» **EXERCISE AIM**: Copy every line of the listing exactly.
[EXERCISE DATA]
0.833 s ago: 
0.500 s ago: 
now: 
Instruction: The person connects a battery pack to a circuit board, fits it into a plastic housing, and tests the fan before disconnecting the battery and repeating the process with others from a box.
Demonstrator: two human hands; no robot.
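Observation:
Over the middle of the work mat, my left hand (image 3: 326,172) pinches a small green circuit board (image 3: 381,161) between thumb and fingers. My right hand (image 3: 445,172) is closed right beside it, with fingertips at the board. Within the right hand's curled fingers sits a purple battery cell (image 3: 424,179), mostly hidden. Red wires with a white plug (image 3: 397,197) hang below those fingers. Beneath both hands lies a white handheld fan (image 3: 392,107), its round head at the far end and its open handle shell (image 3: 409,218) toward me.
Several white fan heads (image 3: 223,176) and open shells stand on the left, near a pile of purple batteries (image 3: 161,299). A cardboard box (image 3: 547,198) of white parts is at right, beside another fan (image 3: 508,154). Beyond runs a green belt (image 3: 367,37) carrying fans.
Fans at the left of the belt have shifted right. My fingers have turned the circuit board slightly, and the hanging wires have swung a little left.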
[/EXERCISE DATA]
» **PROBLEM SOLUTION**:
0.833 s ago: 
0.500 s ago: 
now: 
Instruction: The person connects a battery pack to a circuit board, fits it into a plastic housing, and tests the fan before disconnecting the battery and repeating the process with others from a box.
Demonstrator: two human hands; no robot.
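Observation:
Over the middle of the work mat, my left hand (image 3: 326,172) pinches a small green circuit board (image 3: 381,161) between thumb and fingers. My right hand (image 3: 445,172) is closed right beside it, with fingertips at the board. Within the right hand's curled fingers sits a purple battery cell (image 3: 424,179), mostly hidden. Red wires with a white plug (image 3: 397,197) hang below those fingers. Beneath both hands lies a white handheld fan (image 3: 392,107), its round head at the far end and its open handle shell (image 3: 409,218) toward me.
Several white fan heads (image 3: 223,176) and open shells stand on the left, near a pile of purple batteries (image 3: 161,299). A cardboard box (image 3: 547,198) of white parts is at right, beside another fan (image 3: 508,154). Beyond runs a green belt (image 3: 367,37) carrying fans.
Fans at the left of the belt have shifted right. My fingers have turned the circuit board slightly, and the hanging wires have swung a little left.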

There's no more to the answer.